Software-based VM-centric and flash-friendly VM storage + free version

Moderators: anton (staff), art (staff), Max (staff), Anatoly (staff)

bkdilse
Posts: 52
Joined: Mon Sep 10, 2018 6:14 am

Mon Nov 19, 2018 5:56 pm

Thanks for the confirmation, I'll give that a go.
artem (staff)
Staff
Posts: 8
Joined: Thu Nov 08, 2018 11:50 am

Tue Nov 20, 2018 5:12 pm

Please let me know when you would have any results.
bkdilse
Posts: 52
Joined: Mon Sep 10, 2018 6:14 am

Wed Nov 21, 2018 4:24 pm

artem (staff) wrote:Didn't find any misconfiguration. Can you connect the StarWind drive directly in the VM (via ISCSi) and test a performance?
So, I gave the VM a 2nd NIC, on the same subnet as the VSAN Node, ran the same command line on the 5GB Test Device, and getting 4.46MB/s READ (very bad).
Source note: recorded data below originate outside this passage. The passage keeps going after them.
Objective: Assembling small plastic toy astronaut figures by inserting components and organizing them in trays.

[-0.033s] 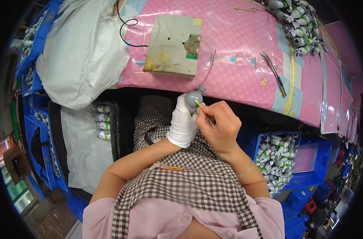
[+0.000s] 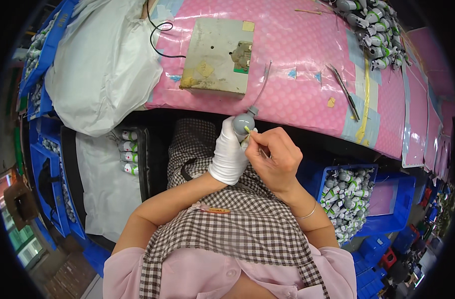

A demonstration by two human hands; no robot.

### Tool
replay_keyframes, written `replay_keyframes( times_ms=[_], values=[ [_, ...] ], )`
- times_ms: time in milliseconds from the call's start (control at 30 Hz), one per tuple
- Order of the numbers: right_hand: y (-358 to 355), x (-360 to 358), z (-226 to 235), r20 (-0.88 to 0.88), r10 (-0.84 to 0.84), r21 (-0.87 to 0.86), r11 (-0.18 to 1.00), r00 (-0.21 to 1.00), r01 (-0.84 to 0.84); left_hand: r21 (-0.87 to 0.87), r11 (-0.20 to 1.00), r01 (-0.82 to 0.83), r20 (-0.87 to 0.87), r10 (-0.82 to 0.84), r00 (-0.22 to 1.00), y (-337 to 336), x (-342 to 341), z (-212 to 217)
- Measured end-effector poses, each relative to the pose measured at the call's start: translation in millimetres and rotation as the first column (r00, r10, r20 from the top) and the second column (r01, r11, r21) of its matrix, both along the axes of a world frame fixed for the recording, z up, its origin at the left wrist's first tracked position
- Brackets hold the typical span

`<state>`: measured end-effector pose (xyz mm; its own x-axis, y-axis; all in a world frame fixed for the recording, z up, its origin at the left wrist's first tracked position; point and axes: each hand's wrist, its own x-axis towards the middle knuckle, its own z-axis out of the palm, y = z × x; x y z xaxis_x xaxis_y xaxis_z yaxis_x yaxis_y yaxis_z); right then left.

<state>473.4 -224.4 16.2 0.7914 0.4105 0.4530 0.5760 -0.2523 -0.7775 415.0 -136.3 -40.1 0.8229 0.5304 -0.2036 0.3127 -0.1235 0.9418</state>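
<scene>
Gripping the grey ball-ended piece (image 2: 243, 123) from below, the gloved left hand (image 2: 228, 153) holds it just off the near edge of the pink-covered table (image 2: 302, 79) in the head view. The bare right hand (image 2: 276, 158) is close beside it, thumb and fingertips drawn together at a yellow-green spot (image 2: 247, 129); whether they pinch anything, I cannot tell. The piece looks light, hard and slick; its thin stem (image 2: 265, 82) seems easily bent, so the round body is the safer hold.
</scene>
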Motion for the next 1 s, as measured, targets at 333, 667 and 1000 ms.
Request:
replay_keyframes(
  times_ms=[333,667,1000],
  values=[
    [2.2,5.7,0.2,0.041,0.016,-0.034,0.999,0.999,-0.015,0.050,0.999,0.007,0.014,-0.008,1.000,1.2,3.1,11.9],
    [2.8,7.0,1.5,0.061,0.035,-0.067,0.997,0.997,-0.031,0.059,0.998,-0.015,0.010,0.015,1.000,5.8,4.6,15.6],
    [1.7,8.6,3.5,0.077,0.065,-0.078,0.995,0.995,-0.059,0.132,0.991,-0.018,0.026,0.014,1.000,5.2,1.9,14.5]
  ],
)
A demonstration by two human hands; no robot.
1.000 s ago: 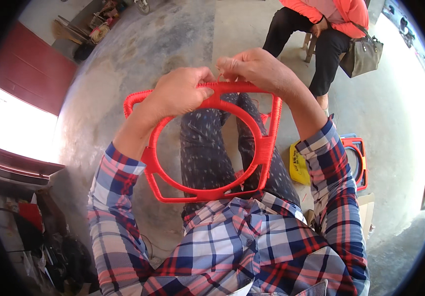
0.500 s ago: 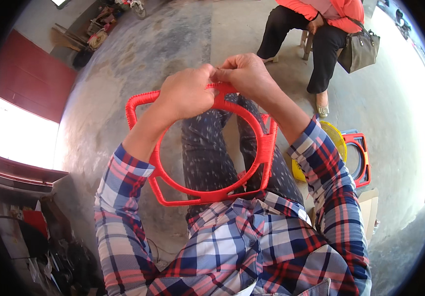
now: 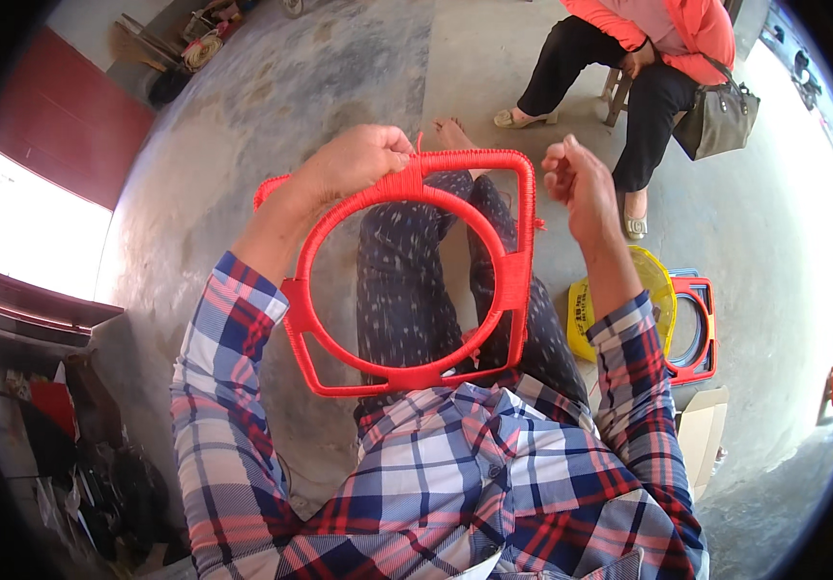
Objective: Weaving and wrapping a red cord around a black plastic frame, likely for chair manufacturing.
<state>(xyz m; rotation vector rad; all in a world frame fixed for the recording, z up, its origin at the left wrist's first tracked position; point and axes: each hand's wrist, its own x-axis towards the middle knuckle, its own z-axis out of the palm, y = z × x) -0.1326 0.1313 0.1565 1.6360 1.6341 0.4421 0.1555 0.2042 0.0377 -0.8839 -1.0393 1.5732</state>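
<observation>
A red frame (image 3: 511, 280), a rounded square with a ring set inside it, rests upright or tilted over my lap. Red cord is wound closely around its bars and joints. My left hand (image 3: 359, 162) grips the top bar, thumb and fingers pinched near the upper joint. Beside those fingertips a short tail of red cord (image 3: 420, 142) sticks up. My right hand (image 3: 583, 193) is raised off the frame, to the right of its upper corner. Its fingers are curled in; anything between them is too small to make out. Red strands hang at the frame's right side.
By my right forearm stands a yellow round container (image 3: 583, 324), next to stacked red and grey frames (image 3: 709, 329). A cardboard piece (image 3: 702, 430) lies nearer. Ahead, a person (image 3: 663, 106) sits with a grey handbag (image 3: 721, 121). Clutter (image 3: 117, 483) fills the lower left.
My right hand has left the top bar and moved right, away from my left hand. The cord tail now shows standing up. My left hand keeps its grip on the frame.
</observation>
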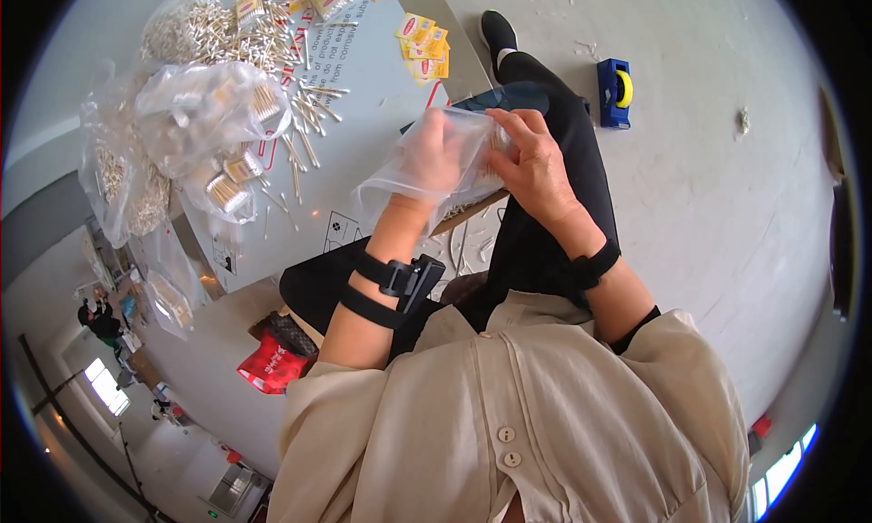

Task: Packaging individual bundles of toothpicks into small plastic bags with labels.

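Observation:
A clear plastic bag (381, 189) is held up over my lap, beside the table edge. My left hand (430, 162) is inside it or behind its film; its fingers are blurred by motion and the plastic. My right hand (538, 167) pinches the bag's right side, thumb and fingers closed. Through the film near my right fingertips shows a pale brownish bundle (497, 143), perhaps cotton swabs, partly hidden. Loose cotton swabs (307, 114) lie scattered on the table to the left of the bag.
The grey table (363, 105) carries a heap of cotton swabs (213, 33), a bulging bag of swab packs (204, 114) and yellow cards (425, 46). A blue tape dispenser (614, 101) stands on the floor to the right. A red bag (275, 364) lies lower left.

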`<move>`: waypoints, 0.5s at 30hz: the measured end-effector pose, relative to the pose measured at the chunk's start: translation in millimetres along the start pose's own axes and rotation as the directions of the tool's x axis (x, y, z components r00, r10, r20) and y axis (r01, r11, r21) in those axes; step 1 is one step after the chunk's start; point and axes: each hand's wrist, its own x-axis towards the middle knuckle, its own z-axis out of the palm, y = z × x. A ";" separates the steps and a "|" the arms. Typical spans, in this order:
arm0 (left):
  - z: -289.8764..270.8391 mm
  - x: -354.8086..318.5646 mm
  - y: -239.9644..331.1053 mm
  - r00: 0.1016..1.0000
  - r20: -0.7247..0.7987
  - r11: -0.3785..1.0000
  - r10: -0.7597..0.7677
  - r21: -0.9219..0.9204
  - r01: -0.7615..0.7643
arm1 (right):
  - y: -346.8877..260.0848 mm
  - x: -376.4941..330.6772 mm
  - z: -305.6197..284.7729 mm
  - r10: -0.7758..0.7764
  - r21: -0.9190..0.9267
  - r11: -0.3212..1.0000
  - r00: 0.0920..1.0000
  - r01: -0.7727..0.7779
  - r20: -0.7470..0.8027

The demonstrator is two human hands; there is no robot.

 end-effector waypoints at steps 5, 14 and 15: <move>-70.6 -43.2 7.2 0.888 0.264 0.926 0.377 -0.112 -0.360 | 12.8 4.5 7.3 0.000 0.041 0.999 0.998 0.002 -0.060; -222.7 -75.4 -178.0 0.634 -0.638 0.869 -0.437 -0.117 0.481 | -1.4 7.0 4.1 0.019 0.059 0.998 1.000 -0.019 -0.005; -218.6 -64.4 -191.1 0.634 -0.636 0.869 -0.440 -0.123 0.480 | 1.0 6.9 4.4 0.031 0.030 0.999 1.000 -0.030 -0.006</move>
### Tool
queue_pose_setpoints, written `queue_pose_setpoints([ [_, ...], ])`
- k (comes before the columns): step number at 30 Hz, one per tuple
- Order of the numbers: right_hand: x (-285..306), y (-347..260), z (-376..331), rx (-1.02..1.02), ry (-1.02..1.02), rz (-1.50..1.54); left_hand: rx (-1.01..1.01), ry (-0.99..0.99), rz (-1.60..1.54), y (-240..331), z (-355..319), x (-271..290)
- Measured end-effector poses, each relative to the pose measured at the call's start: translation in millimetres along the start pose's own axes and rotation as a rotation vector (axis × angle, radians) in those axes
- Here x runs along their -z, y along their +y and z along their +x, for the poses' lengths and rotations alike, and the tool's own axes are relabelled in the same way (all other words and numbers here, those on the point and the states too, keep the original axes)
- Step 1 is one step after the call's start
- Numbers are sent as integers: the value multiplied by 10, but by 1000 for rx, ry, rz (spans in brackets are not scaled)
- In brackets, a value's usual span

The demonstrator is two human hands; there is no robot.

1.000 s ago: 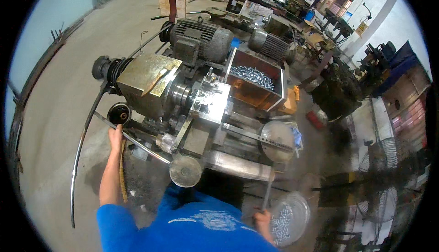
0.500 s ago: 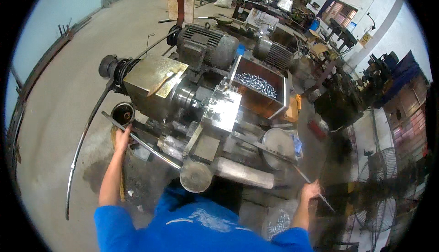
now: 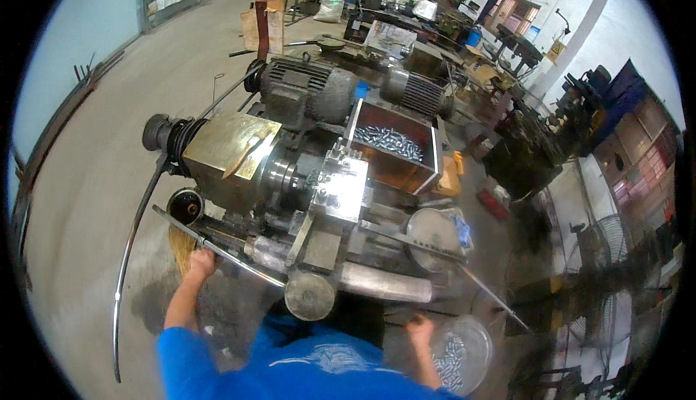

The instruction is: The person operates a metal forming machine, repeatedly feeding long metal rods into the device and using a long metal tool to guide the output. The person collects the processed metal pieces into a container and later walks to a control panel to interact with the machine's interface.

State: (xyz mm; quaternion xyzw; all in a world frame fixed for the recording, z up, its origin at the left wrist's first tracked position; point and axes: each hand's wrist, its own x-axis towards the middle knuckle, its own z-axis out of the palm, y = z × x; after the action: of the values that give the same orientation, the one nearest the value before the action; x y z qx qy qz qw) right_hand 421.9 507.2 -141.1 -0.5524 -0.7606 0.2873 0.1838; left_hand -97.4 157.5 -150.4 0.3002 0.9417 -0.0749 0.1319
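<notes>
The fingers of the left hand are wrapped around a long metal lever, so the grasped stretch of the lever is hidden. The right hand is blurred; whether its fingers are closed on anything cannot be told. The thin rod beside it is smeared by motion. The small metal parts in the round clear tub are too small to be identified. The tub is partly blurred. Both forearms are cut off by the blue sleeves at the lower edge. The right side of the workshop is darkened and blurred.

blocked: machine, lever | free: floor left
</notes>
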Motion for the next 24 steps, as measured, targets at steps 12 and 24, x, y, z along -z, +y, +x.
queue_pose_setpoints([
  [12, 625, -1026, 559, 315, 4, 122, 72, -49, -22, -96, 32, -454],
  [24, -247, -3995, 936, 1240, -179, 60, 81, 353, -680, -969, -671, 687],
])
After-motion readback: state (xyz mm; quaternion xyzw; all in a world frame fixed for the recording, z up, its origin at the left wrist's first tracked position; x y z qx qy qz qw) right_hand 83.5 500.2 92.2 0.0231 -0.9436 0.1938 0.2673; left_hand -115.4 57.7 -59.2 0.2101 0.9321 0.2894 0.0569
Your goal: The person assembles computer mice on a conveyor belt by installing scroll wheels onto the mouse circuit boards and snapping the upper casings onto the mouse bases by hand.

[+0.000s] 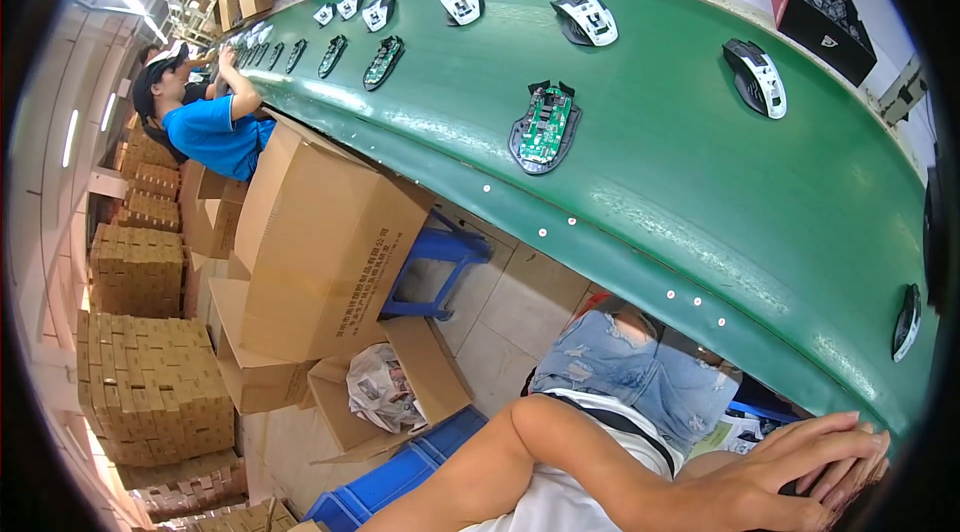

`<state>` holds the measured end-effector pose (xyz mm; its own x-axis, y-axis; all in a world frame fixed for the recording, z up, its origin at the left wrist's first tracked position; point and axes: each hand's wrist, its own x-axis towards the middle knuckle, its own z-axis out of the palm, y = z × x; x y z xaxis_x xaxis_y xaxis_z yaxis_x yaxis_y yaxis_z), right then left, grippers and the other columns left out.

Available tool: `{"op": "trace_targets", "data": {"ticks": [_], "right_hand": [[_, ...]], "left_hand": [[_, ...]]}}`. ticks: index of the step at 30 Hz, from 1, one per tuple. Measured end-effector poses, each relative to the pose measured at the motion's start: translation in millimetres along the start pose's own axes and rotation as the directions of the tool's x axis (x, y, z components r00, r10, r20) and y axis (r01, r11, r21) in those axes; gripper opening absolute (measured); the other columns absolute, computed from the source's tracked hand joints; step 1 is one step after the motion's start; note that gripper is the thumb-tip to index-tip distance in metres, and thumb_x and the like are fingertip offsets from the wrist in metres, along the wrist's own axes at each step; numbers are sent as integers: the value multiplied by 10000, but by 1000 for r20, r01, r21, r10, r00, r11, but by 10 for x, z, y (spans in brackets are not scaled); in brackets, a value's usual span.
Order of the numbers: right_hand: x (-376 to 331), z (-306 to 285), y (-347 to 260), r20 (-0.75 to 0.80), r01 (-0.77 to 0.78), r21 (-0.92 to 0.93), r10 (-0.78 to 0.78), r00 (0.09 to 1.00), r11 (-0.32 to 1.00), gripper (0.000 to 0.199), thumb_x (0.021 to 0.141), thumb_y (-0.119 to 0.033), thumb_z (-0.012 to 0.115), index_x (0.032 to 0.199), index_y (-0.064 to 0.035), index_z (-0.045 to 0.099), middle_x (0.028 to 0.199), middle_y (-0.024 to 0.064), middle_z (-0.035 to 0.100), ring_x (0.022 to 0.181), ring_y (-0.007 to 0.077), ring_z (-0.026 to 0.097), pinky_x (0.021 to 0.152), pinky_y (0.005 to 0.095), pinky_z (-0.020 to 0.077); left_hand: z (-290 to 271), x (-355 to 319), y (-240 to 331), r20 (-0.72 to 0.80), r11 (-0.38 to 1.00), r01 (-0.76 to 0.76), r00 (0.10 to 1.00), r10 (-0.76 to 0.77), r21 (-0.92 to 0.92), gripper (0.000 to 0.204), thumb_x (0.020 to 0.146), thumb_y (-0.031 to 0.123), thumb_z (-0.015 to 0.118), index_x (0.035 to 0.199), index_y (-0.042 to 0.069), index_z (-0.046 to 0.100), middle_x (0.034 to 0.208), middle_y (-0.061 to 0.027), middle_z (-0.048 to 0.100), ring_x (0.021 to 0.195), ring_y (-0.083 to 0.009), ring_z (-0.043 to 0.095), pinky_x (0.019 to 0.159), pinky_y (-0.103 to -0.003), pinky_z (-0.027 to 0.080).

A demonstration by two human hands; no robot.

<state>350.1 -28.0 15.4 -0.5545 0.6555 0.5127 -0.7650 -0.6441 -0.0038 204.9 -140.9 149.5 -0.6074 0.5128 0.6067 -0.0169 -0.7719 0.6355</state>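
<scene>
My left forearm crosses low over my lap to the lower right, where my left hand (765, 487) is bent beside the belt's near edge. Its fingers curl round something dark, mostly hidden, that I cannot make out. Fingers overlap there, and my right hand cannot be told apart from the left. On the green conveyor belt (660, 162), nearest to the hands, lies a dark mouse part (907, 322). Farther up lie a mouse base with a green circuit board (545, 132) and black-and-white mouse shells (755, 79) (585, 20).
More circuit-board bases (383, 64) and shells (462, 6) line the belt toward the far left, where a person in a blue shirt (215, 132) works. A box of dark parts (815, 2) stands beyond the belt. Cartons (320, 232), a blue stool (440, 257) and a blue crate (400, 472) stand nearby.
</scene>
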Motion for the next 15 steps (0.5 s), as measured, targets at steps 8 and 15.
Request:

Will now try a Physical machine, so it bypassed the Compute Nodes completely.
bkdilse
Posts: 52
Joined: Mon Sep 10, 2018 6:14 am

Wed Nov 21, 2018 4:44 pm

Interesting result. So this is now a Physical Server, with an additional NIC, connected on the same subnet as VSAN Node 1.

Source NIC1 > VSANN01 NIC1.
5GB Device (No cache, no HA).
1.68MB/s READ

Would you agree that this is now pointing to an issue on the VSAN rather than the Compute Nodes?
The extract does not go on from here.